▶ _Problem to work on_
Lines holding the string "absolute" in the listing below are to be copied.

▶ _Excerpted data_
BEGIN

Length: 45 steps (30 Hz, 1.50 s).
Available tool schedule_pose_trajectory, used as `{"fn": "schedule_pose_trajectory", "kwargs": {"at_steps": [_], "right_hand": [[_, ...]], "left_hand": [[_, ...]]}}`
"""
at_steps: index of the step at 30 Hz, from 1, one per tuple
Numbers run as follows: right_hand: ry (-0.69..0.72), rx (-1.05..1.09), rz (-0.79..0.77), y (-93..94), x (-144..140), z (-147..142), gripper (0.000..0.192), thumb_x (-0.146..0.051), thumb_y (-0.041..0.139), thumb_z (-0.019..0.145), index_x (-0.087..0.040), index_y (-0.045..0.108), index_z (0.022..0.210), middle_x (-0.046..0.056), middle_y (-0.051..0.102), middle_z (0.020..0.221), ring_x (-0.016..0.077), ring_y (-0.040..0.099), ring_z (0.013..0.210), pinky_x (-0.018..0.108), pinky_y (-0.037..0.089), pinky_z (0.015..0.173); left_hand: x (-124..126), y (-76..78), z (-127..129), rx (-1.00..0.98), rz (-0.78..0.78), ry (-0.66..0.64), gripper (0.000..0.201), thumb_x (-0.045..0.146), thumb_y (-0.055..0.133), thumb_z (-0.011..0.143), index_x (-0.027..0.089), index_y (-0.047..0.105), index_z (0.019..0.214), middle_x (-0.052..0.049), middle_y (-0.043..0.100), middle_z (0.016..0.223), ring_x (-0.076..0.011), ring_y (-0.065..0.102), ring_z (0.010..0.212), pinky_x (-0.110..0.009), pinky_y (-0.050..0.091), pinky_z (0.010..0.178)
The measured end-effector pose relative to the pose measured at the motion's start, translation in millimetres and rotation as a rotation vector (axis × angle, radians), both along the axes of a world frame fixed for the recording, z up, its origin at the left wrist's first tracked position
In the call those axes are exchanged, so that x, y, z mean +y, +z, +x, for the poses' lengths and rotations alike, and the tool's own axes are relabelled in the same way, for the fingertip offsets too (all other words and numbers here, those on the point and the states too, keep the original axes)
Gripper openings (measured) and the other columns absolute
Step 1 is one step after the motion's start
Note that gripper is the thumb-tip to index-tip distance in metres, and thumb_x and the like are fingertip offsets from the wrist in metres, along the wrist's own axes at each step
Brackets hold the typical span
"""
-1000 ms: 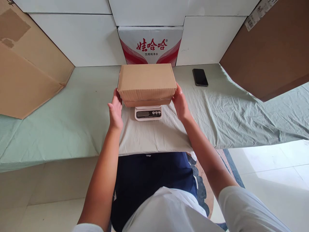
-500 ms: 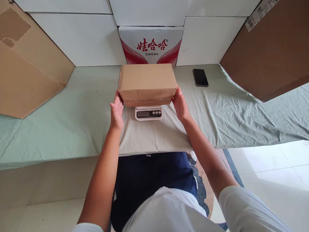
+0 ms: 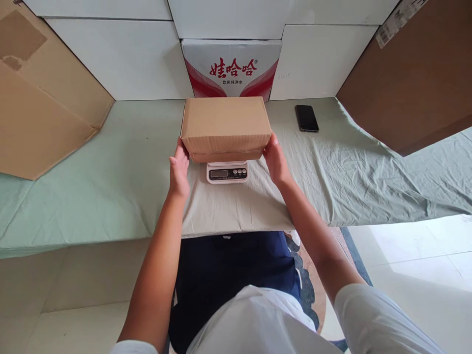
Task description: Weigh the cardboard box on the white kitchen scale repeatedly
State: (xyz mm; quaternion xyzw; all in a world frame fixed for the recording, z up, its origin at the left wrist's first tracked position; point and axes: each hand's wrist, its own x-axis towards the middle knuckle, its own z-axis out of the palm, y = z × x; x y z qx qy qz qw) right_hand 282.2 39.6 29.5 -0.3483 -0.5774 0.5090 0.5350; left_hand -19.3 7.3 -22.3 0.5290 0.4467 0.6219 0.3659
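A closed brown cardboard box (image 3: 225,123) rests on a small white digital scale (image 3: 227,172) at the middle of the cloth-covered table (image 3: 110,172). My left hand (image 3: 179,169) presses flat against the box's lower left corner. My right hand (image 3: 276,160) lies against its lower right corner. Both hands clasp the box between them. The scale's display and buttons show below the box; its platform is hidden under the box.
A black phone (image 3: 306,118) lies on the table at the back right. A red-and-white printed carton (image 3: 231,66) stands behind the box among white boxes. Large cardboard sheets lean at the left (image 3: 40,98) and right (image 3: 416,73). The table's front edge is near my lap.
My left hand has moved inward from beside the box to touch its left corner. The box, the scale and my right hand stay where they were.
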Motion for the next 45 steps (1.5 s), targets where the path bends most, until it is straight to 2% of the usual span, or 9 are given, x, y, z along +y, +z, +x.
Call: {"fn": "schedule_pose_trajectory", "kwargs": {"at_steps": [6, 11, 17, 21, 25, 31, 37, 40, 45], "right_hand": [[0.002, -0.024, 0.009, -2.1, 2, 1, 0.088, -0.095, 0.043, 0.096, -0.045, 0.049, 0.168, -0.006, 0.045, 0.189, 0.0312, 0.031, 0.182, 0.06, 0.033, 0.15], [0.004, 0.002, 0.002, -0.5, 0, 1, 0.085, -0.094, 0.047, 0.095, -0.045, 0.053, 0.164, -0.006, 0.047, 0.188, 0.0318, 0.033, 0.182, 0.06, 0.034, 0.15], [0.004, 0.017, 0.003, -0.5, -1, 1, 0.086, -0.094, 0.049, 0.094, -0.044, 0.054, 0.163, -0.005, 0.046, 0.188, 0.0327, 0.031, 0.182, 0.062, 0.033, 0.151], [-0.008, -0.001, -0.001, -5.3, 3, 2, 0.088, -0.097, 0.047, 0.092, -0.046, 0.052, 0.164, -0.006, 0.046, 0.188, 0.0315, 0.033, 0.182, 0.061, 0.036, 0.149], [-0.014, 0.012, -0.008, -12.8, 11, 4, 0.086, -0.095, 0.048, 0.092, -0.046, 0.051, 0.163, -0.006, 0.045, 0.189, 0.0321, 0.034, 0.181, 0.061, 0.039, 0.146], [-0.006, 0.035, -0.004, -19.9, 18, 7, 0.089, -0.096, 0.05, 0.09, -0.044, 0.053, 0.162, -0.003, 0.049, 0.186, 0.0357, 0.037, 0.179, 0.063, 0.043, 0.143], [-0.01, 0.028, 0.032, -17.8, 14, 2, 0.08, -0.092, 0.047, 0.095, -0.044, 0.057, 0.158, -0.003, 0.056, 0.18, 0.0334, 0.039, 0.178, 0.059, 0.038, 0.148], [-0.007, -0.003, 0.047, -15.0, 11, 1, 0.084, -0.093, 0.043, 0.096, -0.043, 0.053, 0.163, -0.002, 0.055, 0.18, 0.0328, 0.036, 0.179, 0.058, 0.037, 0.148], [-0.024, -0.026, 0.037, -12.4, 9, 1, 0.087, -0.097, 0.043, 0.093, -0.043, 0.055, 0.16, -0.002, 0.056, 0.18, 0.0351, 0.039, 0.177, 0.06, 0.039, 0.147]], "left_hand": [[-2, 5.7, 4, -0.043, 0.007, 0.003, 0.112, 0.111, 0.039, 0.084, 0.039, 0.063, 0.167, -0.008, 0.046, 0.188, -0.0373, 0.027, 0.182, -0.058, 0.02, 0.15], [0, 4.5, 3, -0.018, -0.001, -0.012, 0.113, 0.112, 0.036, 0.083, 0.039, 0.063, 0.165, -0.006, 0.046, 0.188, -0.0368, 0.027, 0.182, -0.058, 0.022, 0.149], [0, 3.6, 3, -0.016, -0.006, 0.01, 0.113, 0.112, 0.039, 0.083, 0.037, 0.066, 0.162, -0.009, 0.049, 0.186, -0.0386, 0.03, 0.181, -0.06, 0.025, 0.148], [1, 2.5, 5, -0.017, -0.009, 0.026, 0.112, 0.112, 0.039, 0.083, 0.037, 0.068, 0.161, -0.009, 0.052, 0.184, -0.0382, 0.034, 0.18, -0.057, 0.026, 0.148], [6, -1.4, 5, -0.009, -0.005, 0.065, 0.116, 0.112, 0.034, 0.085, 0.034, 0.063, 0.165, -0.011, 0.053, 0.184, -0.0389, 0.034, 0.18, -0.057, 0.024, 0.148], [12, -4.4, 6, 0.005, -0.002, 0.057, 0.116, 0.113, 0.036, 0.083, 0.035, 0.066, 0.163, -0.012, 0.056, 0.181, -0.0381, 0.041, 0.177, -0.052, 0.033, 0.146], [11, -3.7, 8, 0.009, 0.005, 0.079, 0.117, 0.112, 0.038, 0.083, 0.03, 0.068, 0.161, -0.016, 0.061, 0.176, -0.0396, 0.046, 0.174, -0.052, 0.035, 0.144], [10, -3.1, 9, 0.016, 0.006, 0.076, 0.116, 0.111, 0.038, 0.085, 0.03, 0.068, 0.161, -0.015, 0.062, 0.176, -0.0396, 0.047, 0.173, -0.052, 0.037, 0.143], [11, -4.1, 8, 0.031, 0.013, 0.064, 0.117, 0.112, 0.036, 0.084, 0.031, 0.067, 0.162, -0.015, 0.063, 0.175, -0.0392, 0.049, 0.172, -0.051, 0.038, 0.143]]}}
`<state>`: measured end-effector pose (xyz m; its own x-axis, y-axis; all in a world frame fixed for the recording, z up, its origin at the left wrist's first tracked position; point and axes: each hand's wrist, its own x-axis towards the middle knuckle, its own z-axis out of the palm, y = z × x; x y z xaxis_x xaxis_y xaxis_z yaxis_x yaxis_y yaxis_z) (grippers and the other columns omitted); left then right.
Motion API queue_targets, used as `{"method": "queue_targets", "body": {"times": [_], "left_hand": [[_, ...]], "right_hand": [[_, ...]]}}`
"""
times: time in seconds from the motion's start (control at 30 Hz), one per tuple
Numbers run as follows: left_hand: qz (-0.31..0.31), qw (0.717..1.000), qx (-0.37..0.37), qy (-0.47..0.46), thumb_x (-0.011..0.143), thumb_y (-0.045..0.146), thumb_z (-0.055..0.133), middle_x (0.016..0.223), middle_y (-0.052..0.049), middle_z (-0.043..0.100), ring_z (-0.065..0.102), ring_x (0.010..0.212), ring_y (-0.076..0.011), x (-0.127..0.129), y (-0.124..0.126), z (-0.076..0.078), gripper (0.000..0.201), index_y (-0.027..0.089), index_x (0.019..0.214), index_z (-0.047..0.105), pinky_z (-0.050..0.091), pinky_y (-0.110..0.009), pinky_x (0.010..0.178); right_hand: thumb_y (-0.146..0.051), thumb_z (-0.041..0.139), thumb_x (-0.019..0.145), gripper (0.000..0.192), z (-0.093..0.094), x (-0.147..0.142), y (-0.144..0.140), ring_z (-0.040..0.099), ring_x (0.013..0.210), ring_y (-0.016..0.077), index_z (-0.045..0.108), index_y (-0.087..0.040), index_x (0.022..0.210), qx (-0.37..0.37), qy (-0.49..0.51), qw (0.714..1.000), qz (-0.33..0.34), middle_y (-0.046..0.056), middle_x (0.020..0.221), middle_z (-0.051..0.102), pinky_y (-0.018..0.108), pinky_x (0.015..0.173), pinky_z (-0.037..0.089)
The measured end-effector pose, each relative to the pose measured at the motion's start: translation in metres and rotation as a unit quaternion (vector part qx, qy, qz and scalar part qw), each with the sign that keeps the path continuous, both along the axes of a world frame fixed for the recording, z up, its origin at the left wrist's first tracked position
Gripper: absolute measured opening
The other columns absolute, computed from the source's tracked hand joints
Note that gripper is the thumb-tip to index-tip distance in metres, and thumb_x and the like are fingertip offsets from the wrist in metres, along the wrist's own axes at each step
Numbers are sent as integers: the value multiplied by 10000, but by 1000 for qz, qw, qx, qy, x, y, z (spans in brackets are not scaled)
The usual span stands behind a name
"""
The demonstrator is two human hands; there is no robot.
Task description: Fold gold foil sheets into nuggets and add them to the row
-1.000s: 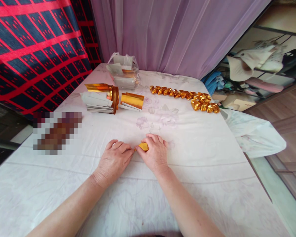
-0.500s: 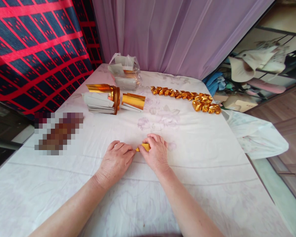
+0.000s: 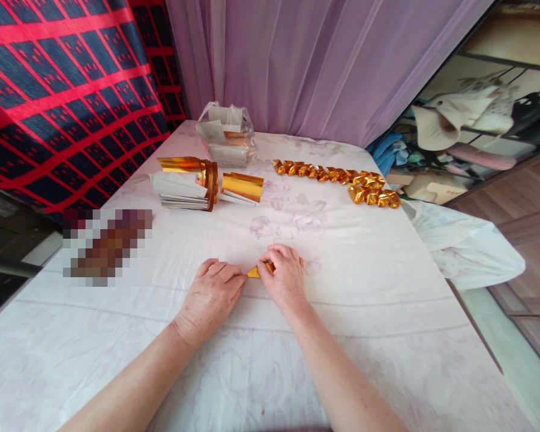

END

▶ _Solution to this problem_
Gripper openings (measured) and the other columns absolute
Gripper: absolute measured opening
The other columns absolute, computed from the source's tracked hand joints

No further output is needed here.